Opening Nights: A Pale and Lovely Place

Life rules from three mildly satanic characters.

Fifteen years after its debut at the Seattle Fringe Festival, this is the fourth revival of Kevin Joyce’s stylish and creepy one-man cabaret, directed by longtime collaborator Kevin Kent. Joyce is a compelling, talented performer who, if not creating characters onstage, would probably be doing it in the supermarket aisle. The arresting intensity of his mime-expressive face and icy blue eyes makes his command of the Pale and Lovely material feel masterly, compulsive, and inevitable.
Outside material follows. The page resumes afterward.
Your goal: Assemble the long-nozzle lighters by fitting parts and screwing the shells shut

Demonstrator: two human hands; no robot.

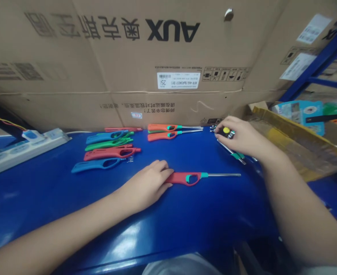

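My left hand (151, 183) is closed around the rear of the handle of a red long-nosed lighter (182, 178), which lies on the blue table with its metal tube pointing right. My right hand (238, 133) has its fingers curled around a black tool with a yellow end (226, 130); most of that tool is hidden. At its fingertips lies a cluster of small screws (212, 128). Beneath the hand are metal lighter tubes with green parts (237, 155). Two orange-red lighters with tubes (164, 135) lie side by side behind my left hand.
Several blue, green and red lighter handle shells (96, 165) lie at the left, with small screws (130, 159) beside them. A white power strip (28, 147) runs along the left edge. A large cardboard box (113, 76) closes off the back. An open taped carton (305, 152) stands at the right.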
On the other hand, it helps to have seen that material in a previous staging. (Newbies are advised to study the program notes before the show.)

In brief, Joyce is playing three mildly satanic characters, Announcer, Hunter, and Charmer, each signaled by different types of light (deftly designed by West of Lenin’s proprietor, AJ Epstein). His performance is embellished with offstage voices (by Christian Heilman), the hypnotic ticking of a metronome, musical numbers with piano and accordion, and lots of one-on-one address to audience members. (Some are invited onstage or used to inspire ad-libs, as Joyce has often done for Teatro ZinZanni.)

The hour-long show is structured by Joyce’s “Rules of the Covenant,” each of which he cryptically announces. “Train With Pain,” “Trick Your Body,” and “Be Somewhere Else, Now” may sound like insufferable psychobabble, but don’t worry: After Joyce gets done with them, they’re not. He illustrates each rule with a squib of narrative so understated yet bizarre that it’ll make you rethink the nature of cliché.

For example, in the vignette “Take What You Hate and Make It a Present to Yourself,” a man goes shopping for makeup for his wife’s mother’s corpse and meets a bruised young woman who’s unable to find a makeup match for the unbruised side of her face. Outside, the Hunter scoops someone else’s blood from the sidewalk to mix her an appropriate shade. She’s delighted with the symmetry, and so are we.

The same is true for most of the show—even the confusing parts.